Response. The opposite is true. Undocumented immigrants who work pay $16 billion a year into the Social Security and Medicare systems and, because of their legal status, are not eligible to collect any benefits. Without the contributions of undocumented immigrants to both systems, they would likely grow insolvent within a shorter amount of time.
Assertion: Undocumented immigrants have led to a national housing crisis.
Response: While the number of undocumented immigrants in the country has increased the demand for rental or other temporary housing, immigrant workers help produce housing, comprising 25 percent of the construction workforce. Deporting undocumented workers would hurt the housing market, as 1.3 million hold mortgages that would fail if they were deported. About 3 million undocumented persons, or nearly 30 percent, own a housing property, compared to 65 percent of US citizens.

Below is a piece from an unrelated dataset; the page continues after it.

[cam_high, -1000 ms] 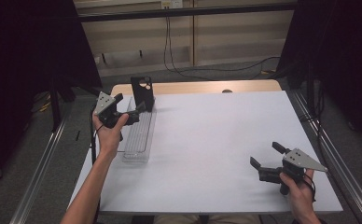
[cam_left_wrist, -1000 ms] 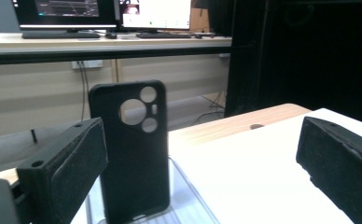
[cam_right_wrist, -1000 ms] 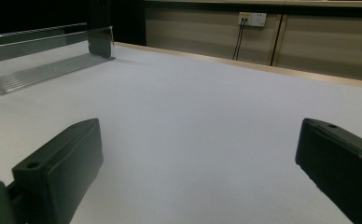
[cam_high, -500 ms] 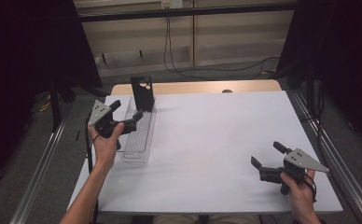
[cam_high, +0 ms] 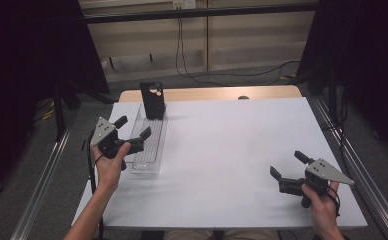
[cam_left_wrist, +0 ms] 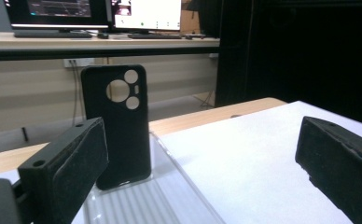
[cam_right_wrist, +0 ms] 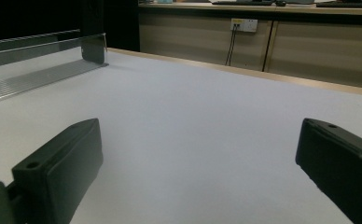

Assertion: Illegal aliens vote in elections.
Response: Federal law bans non-citizens from voting in federal elections, including for president, vice-president, and Congress. Non-citizens who attempt to vote can face fines and deportation. Thirty-six states require voters to show some form of identification when they vote.
Assertion: Immigrants commit violent crime more than US citizens and make our communities unsafe.
Response: Studies have shown consistently over the years that immigrant communities are safer than nonimmigrant communities in the nation, and that immigrants commit crimes at a much lower rate than US citizens. In fact, as the number of immigrants to the country has increased, crime in the United States has dropped.
Assertion: I came to the country legally and those who do not should be deported.
Response: A large majority of migrants arriving at the US-Mexico border are asylum-seekers, and are thus in compliance with United States and international law, which legally allows them to arrive at an international border and ask for protection. Asylum-seekers who pass a “credible fear” test are paroled into the country, and thus have legal status.
Moreover, there are limited legal pathways for immigrants to enter the United States, particularly for low-skilled immigrants who arrive at the US-Mexico border. Despite citing personal stories of family members coming legally to the country, some Republicans have opposed programs which permit legal entry to the country, including the use of humanitarian parole, asylum protection, the creation of legal pathways that lead to permanent status, and the refugee admissions program.
Assertion: It is in the country’s best interest to deport all undocumented immigrants.
Response: The proposal by former President Trump for a mass deportation campaign would be expensive, hurt the economy, and violate the rights of legal immigrants and US-citizens. A CMS study responding to this proposal in 2017 found that a mass deportation program would impoverish US families and separate US-citizen children from their parents. Important industries, such as agriculture and construction, would be harmed, exacerbating a national labor crisis.
As undocumented workers make up 5 percent of the US workforce, or 8.1 million people, the Gross Domestic Product (GDP) of the United States would be reduced by 2.6 percent, or $4.7 trillion dollars, if all undocumented immigrants were removed. Estimates have shown that such an operation would cost half a trillion dollars in taxpayer’s money, and that $6 billion in taxes paid by undocumented workers would be lost to the United States Treasury. In contrast, providing long-term undocumented immigrants a path to citizenship would increase the national GDP by $1.7 trillion over ten years.
A mass deportation campaign also would create a police state, in which legal residents and US citizens would be profiled and harassed by enforcement officials, including military personnel. A big question, for example, is how law enforcement would identify undocumented immigrants, given that most immigrants, regardless of their legal status, have an I-9 form and tax identification number. The prospect of camps operated by the US Military detaining migrants would conjure images of the Japanese internment camps during World War II.